CİHANGİR
Rüzgâr'ı o günün akşamı komşuları hastaneye götürmüşler. Orhan mesaj atmıştı o akşam. "Allah'ın sopası yokmuş, Kadife ayağını kırmış." Diye. Hikmeti kendinden biliyordu yine. Allah, işini gücünü bırakmış Rüzgâr'ı Orhan'ı reddettiği için cezalandırıyordu. Gerçekten buna inanıyor olmasına inanamıyordum ama kasabalının halini, davranışlarını umursamayı bırakalı yıllar oluyor. Okulu bırakıp döndüğümde hayatta kalmanın tek yolunun bu olduğunu anlamış ve o günden itibaren de umursamayı bırakmıştım ama Rüzgâr'ı umursuyorum işte.

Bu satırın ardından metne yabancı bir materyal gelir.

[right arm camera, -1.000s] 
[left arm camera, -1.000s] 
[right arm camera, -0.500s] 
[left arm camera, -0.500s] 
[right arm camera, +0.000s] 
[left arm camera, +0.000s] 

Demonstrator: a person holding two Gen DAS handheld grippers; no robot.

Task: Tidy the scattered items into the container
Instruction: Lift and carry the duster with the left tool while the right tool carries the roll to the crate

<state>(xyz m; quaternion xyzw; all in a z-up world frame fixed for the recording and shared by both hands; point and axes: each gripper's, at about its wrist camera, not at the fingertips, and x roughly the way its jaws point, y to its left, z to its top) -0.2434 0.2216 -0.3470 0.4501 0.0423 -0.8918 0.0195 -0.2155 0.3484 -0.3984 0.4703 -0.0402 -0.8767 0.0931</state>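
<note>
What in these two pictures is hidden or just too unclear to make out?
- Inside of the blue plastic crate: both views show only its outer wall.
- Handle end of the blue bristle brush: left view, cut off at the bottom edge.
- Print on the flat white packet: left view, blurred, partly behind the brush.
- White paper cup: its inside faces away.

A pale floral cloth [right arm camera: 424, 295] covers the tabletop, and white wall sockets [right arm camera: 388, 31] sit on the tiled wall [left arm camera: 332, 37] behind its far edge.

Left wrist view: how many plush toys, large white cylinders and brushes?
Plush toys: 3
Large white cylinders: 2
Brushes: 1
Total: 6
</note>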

Orhan'ın hemşire bir kuzeni vardı. Büyük ihtimalle ondan duymuştu. Bir süre gidip gitmemekte tereddüt ettim. Bahçede bir sigara yaktım ve düşünmeye başladım. Aslında ceketimi ayakkabılarımı giymiştim ve gitmeye de hazırdım. Bir sigara yakıp onu içene kadar vazgeçerim diye mi düşündüm bilmiyorum. Sigaramı söndürdüğümde arabanın kapısını açmıştım bile. Hastaneye gittiğimde onu getiren çocuk beni görünce hemen yanıma geldi.
"Nerede?" Diye sordum.
"Kadife'yi içeri aldılar." Dedi. Kasabanın bir kısmı Rüzgâr'ın adını Kadife sanıyor sanırım.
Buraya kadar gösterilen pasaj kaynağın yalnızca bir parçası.